Much of what was presented was very theoretical, and only of
marginal interest to front-line programmers actually implementing
this stuff.  Here is a list of what I found useful and important:

     Feedback with Carry Shift Registers (FCSRs):  Linear
Feedback Shift Registers (LFSRs) have been the workhorse of
military cryptography for years.  Goresky and Klapper have
discovered a new class of shift registers which should prove to
be just as useful.  There are analogues for most of the LFSR
theory that apply to FCSRs.  Algorithms that were implemented
with LFSRs can be implemented with FCSRs, possibly with different
degrees of security.  Even more interesting should be
cryptographic algorithms which use a mixture of LFSRs and FCSRs. 
I expect this development to dramatically change the development
of stream ciphers.

     Synthesis of Public-Key Algorithms:  There are a lot of
public-key digital signature algorithms in the literature based
on the problem of taking discrete logarithms in a finite field: 
ElGamal, Schnorr, and the Digital Signature Standard (DSS) are
three examples.  Nyberg and Rueppel presented a paper which
unified all of these algorithms (108 in total) into one unified
family.  They also showed how to do encryption with all of them. 
What this does it allow further research to proceed on the entire
family of algorithms, and not just on one particular one.  It
also lays to rest Schnorr's claim that the DSS infringed on his
patent; it is now clear that both Schnorr and DSS are specific
cases on this general algorithm.

     The Digital Signature Standard:  Naccache, M'Raihi,
Raphaeli, and Vaudenay presented enhancements to the DSS: one
that increases speed, one that reduces storage requirements
(important for smart-card implementations), etc.  Their most
interesting enhancement is the ability to verify multiple
signatures in a single operation.  A complaint against DSS is
that signature verification is slow; the batch verification
method in this paper should silence that complaint once and for
all.

     Visual Cryptography:  Shamir developed a one-time-pad
cryptosystem that is suitable for encrypting visual images.  The
key is a pattern of black and white pixels on a transparency; the
ciphertext is another pattern of black and white pixels.  Overlay
the key on the ciphertext and the message appears.  This is
unconditionally secure; even alien civilizations with undreamed-
of computing power cannot break this cryptosystem.  Applications
include sending an encrypted message via fax: the receiver can
carry the key transparency with him and can receive the encrypted
fax from an insecure machine.  Cool stuff.

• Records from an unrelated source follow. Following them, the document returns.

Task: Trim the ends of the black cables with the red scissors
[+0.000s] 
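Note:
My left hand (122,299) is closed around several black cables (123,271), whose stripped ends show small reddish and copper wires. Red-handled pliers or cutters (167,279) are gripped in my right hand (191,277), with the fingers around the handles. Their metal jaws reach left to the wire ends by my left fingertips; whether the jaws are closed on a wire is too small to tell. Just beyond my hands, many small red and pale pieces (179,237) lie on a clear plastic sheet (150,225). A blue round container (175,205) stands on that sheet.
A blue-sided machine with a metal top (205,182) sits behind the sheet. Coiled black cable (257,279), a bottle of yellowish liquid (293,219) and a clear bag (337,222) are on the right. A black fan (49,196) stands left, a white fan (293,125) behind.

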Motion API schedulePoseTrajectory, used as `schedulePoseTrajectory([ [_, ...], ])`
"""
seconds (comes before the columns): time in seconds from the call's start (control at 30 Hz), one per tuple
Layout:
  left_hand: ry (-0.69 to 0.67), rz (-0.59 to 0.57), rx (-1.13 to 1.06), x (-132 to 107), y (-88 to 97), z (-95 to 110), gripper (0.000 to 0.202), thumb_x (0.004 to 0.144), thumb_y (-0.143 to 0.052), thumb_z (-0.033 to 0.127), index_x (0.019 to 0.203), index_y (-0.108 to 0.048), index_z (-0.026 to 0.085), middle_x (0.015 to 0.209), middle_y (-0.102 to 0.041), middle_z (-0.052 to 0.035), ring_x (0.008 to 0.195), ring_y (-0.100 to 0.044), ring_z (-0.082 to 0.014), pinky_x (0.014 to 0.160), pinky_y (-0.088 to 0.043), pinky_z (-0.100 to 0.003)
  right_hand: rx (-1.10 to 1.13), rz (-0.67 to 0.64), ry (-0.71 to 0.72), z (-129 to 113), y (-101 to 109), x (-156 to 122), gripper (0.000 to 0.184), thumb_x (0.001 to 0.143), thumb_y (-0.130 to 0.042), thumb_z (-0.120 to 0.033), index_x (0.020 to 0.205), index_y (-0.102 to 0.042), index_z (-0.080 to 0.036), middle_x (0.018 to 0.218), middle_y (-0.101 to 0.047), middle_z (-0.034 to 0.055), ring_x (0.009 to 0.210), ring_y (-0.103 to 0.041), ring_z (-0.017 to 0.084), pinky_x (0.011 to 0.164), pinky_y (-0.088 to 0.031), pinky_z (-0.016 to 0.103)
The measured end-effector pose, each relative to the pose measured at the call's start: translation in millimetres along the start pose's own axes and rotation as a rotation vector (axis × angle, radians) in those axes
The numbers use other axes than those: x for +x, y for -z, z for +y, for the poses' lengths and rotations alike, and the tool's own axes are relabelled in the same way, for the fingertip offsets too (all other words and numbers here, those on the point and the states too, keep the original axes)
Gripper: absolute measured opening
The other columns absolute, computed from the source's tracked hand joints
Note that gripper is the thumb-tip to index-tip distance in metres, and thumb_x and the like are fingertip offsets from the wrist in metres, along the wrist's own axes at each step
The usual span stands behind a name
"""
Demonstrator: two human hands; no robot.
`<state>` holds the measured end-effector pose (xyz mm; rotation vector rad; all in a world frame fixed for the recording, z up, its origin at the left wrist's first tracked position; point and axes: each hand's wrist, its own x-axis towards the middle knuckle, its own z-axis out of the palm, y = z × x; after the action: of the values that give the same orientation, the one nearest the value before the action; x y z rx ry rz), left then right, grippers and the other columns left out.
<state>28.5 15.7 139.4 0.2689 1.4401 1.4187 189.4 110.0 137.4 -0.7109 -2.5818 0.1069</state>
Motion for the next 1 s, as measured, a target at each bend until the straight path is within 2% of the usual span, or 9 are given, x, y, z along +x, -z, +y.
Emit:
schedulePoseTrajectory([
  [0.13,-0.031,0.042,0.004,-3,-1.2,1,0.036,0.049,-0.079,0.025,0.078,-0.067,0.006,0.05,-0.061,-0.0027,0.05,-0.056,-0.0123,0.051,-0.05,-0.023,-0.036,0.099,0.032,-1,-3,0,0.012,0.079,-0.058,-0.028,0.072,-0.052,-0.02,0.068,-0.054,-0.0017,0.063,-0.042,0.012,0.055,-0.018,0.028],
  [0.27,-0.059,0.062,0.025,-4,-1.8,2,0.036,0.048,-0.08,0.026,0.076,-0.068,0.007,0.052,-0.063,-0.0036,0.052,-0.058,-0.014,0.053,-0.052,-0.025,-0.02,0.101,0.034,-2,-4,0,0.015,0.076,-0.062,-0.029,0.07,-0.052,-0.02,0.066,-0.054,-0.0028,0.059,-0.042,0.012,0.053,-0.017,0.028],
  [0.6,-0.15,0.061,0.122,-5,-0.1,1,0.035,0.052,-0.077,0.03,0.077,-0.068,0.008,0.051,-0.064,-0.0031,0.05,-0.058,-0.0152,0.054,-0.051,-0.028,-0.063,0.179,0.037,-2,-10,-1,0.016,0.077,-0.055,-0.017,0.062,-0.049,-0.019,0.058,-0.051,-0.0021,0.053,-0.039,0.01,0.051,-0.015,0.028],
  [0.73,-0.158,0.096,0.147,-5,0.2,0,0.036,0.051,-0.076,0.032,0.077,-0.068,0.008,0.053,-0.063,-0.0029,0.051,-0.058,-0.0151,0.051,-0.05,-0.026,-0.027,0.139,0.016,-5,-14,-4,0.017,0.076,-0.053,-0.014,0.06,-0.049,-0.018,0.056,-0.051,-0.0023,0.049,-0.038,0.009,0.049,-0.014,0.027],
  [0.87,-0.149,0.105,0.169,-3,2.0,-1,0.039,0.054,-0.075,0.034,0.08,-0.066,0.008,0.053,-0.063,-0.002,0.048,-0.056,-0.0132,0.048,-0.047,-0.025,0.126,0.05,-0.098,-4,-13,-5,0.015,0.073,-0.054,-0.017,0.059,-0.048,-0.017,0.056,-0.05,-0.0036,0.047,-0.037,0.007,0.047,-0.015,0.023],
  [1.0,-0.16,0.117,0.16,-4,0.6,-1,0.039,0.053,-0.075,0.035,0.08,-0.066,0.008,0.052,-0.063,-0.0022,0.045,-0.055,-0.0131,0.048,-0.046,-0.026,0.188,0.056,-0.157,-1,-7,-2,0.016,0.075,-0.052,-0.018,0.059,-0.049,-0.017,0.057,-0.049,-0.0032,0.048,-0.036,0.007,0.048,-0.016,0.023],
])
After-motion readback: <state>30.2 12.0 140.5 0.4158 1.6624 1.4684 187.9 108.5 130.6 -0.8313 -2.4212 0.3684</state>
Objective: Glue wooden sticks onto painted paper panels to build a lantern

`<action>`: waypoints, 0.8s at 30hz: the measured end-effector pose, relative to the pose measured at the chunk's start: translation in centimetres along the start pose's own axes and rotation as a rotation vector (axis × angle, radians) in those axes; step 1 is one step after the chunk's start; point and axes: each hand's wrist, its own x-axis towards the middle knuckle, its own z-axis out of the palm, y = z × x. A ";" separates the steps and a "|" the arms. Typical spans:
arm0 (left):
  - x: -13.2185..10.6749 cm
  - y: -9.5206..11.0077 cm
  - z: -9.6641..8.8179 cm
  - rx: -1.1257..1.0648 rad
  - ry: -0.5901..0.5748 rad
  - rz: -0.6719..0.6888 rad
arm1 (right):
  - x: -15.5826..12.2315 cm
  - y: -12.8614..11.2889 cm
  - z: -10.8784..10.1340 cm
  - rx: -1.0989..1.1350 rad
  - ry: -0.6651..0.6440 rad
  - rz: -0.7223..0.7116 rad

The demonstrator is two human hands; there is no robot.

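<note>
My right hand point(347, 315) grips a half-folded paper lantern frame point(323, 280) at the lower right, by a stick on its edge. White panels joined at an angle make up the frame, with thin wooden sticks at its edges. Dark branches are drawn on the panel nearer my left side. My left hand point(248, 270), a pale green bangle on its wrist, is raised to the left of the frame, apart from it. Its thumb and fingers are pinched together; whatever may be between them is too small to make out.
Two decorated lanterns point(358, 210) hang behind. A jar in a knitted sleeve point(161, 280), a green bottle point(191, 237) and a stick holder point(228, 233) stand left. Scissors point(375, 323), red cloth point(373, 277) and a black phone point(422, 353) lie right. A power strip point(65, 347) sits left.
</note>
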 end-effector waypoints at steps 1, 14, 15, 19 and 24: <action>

     Designated Confirmer Signatures:  Undeniable signatures are
signatures which need permission from the signer to verify. 
Applications include computer publication of data.  The recipient
of the data wants to be able to verify the publisher's signature,
so he knows that the data is authentic.  The publisher only wants
his signature to be verifiable by people who have paid for the
data, and not by people who have pirated it.  Undeniable
signatures do that.  Chaum's extension allows the publisher to
designate an agent who can help receivers verify the signatures.

     Differential and Linear Cryptanalysis:  Both of these
techniques were further refined by several people.  Two papers,
one by Biham and another by Chabaud and Vaudenay, looked at
similarities between the two.  Matsui found an alternate order
for the S-boxes that is resistant to linear cryptanalysis, but
unfortunately it is weak against differential cryptanalysis.

     Self-Shrinking Generator:  The shrinking generator was a big
hit at Crypto '93.  Basically, a LFSR is decimated by another
LFSR.  This stream algorithm is simple to implement, and looks
very strong.  Meyer and Staffelbach developed a variant of this
generator, which uses a single LFSR.  The even bits of the
generator are used to decimate the odd bits.  This is even
simpler to implement and is just as strong.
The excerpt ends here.